Spanish Braised Monkfish – Recipe

Monkfish is in season in August! The fish, known for its huge head and mouth, and its tight, meaty white flesh, is often compared to lobster meat. It’s commonly used in French cuisine, but has only recently become popular in America. Only the monkfish tail is edible, and it’s sold whole or filleted. Any gray or tan membranes should be removed before cooking. The flesh is bright white, lean and mild-tasting.

Olive oil, red bell peppers, garlic, and sherry give this gently simmered fish its Spanish accent. They’re pureed with another favorite Spanish ingredient, blanched almonds, which thicken the sauce and give it a sweet, nutty flavor.

Serves 4


2 tablespoons olive oil
1 onion, chopped
2 red bell peppers, diced
1 1/2 teaspoons salt
3 cloves garlic, minced
1/3 cup dry sherry
1 cup bottled clam juice
1/4 cup blanched slivered almonds
1/2 teaspoon fresh-ground black pepper
2 pounds monkfish, membranes removed, fish cut to make 4 pieces
2 tablespoons chopped fresh parsley

  1. In a large deep frying pan, heat the oil over moderate heat. Add the onion, bell peppers, and salt and cook, stirring occasionally, until the onion is soft, about 5 minutes. Stir in the garlic and sherry; simmer for 1 minute. Add the clam juice and bring to a simmer. Reduce the heat and simmer, covered, for 10 minutes.
  2. Transfer the contents of the frying pan to a blender or food processor and puree. Add the almonds and the black pepper. Pulse until the nuts are chopped very fine. Return the sauce to the pan.
  3. Bring the sauce just to a simmer and add the fish to the pan. Simmer, covered, until just done, 10 to 12 minutes. Slice the fish on the diagonal and serve with the parsley sprinkled over the top.

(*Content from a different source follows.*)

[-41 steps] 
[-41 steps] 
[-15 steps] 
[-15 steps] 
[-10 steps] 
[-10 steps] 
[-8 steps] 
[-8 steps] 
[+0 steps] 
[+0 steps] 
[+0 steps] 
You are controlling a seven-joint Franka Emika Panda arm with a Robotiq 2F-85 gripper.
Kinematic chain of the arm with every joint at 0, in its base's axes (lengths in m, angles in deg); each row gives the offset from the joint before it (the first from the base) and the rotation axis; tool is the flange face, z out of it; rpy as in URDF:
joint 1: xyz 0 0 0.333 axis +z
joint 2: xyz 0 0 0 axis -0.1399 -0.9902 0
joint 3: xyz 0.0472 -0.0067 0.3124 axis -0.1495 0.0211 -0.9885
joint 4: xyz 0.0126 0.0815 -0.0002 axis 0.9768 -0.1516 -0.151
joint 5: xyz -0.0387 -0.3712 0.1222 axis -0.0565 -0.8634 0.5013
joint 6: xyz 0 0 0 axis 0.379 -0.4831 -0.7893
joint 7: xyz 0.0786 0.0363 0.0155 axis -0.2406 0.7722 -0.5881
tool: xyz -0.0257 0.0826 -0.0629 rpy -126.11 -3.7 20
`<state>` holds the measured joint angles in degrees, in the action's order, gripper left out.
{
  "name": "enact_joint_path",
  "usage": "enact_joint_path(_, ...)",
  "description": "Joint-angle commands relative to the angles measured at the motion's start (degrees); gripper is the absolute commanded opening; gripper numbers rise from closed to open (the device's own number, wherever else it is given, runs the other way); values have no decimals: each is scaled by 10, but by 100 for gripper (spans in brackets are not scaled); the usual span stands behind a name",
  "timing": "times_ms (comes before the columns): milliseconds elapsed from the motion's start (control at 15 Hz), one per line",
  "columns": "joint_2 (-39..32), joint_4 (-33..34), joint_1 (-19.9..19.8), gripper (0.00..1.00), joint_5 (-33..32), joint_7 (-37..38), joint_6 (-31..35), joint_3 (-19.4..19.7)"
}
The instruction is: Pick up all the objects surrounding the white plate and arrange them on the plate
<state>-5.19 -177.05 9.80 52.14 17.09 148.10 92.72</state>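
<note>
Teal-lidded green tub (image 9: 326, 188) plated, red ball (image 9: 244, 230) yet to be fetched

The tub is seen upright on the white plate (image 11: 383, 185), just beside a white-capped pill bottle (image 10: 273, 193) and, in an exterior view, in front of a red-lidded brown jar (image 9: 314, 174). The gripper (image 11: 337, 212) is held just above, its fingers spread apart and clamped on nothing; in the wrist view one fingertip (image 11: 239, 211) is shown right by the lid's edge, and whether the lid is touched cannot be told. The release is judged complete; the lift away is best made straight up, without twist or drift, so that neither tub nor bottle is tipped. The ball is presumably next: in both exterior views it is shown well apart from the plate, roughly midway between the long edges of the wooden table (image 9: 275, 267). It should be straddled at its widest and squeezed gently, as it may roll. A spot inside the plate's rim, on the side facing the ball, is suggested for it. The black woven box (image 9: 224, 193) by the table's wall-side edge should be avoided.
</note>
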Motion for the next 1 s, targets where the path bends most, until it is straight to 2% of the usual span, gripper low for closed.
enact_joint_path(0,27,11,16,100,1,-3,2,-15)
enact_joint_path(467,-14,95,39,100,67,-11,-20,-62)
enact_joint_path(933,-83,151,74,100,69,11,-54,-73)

Fish Alternatives: Though monkfish is quite firm, a relatively firm, thick white fish, such as haddock, cod, or halibut, would also be delicious braised in this flavorful sauce.

Suggested Pairing

A fresh, fruity but not-too-sweet Rosé will complement the Mediterranean flavors here. Look for a Rosé from Rioja to carry out the Spanish theme, or try one from southern France.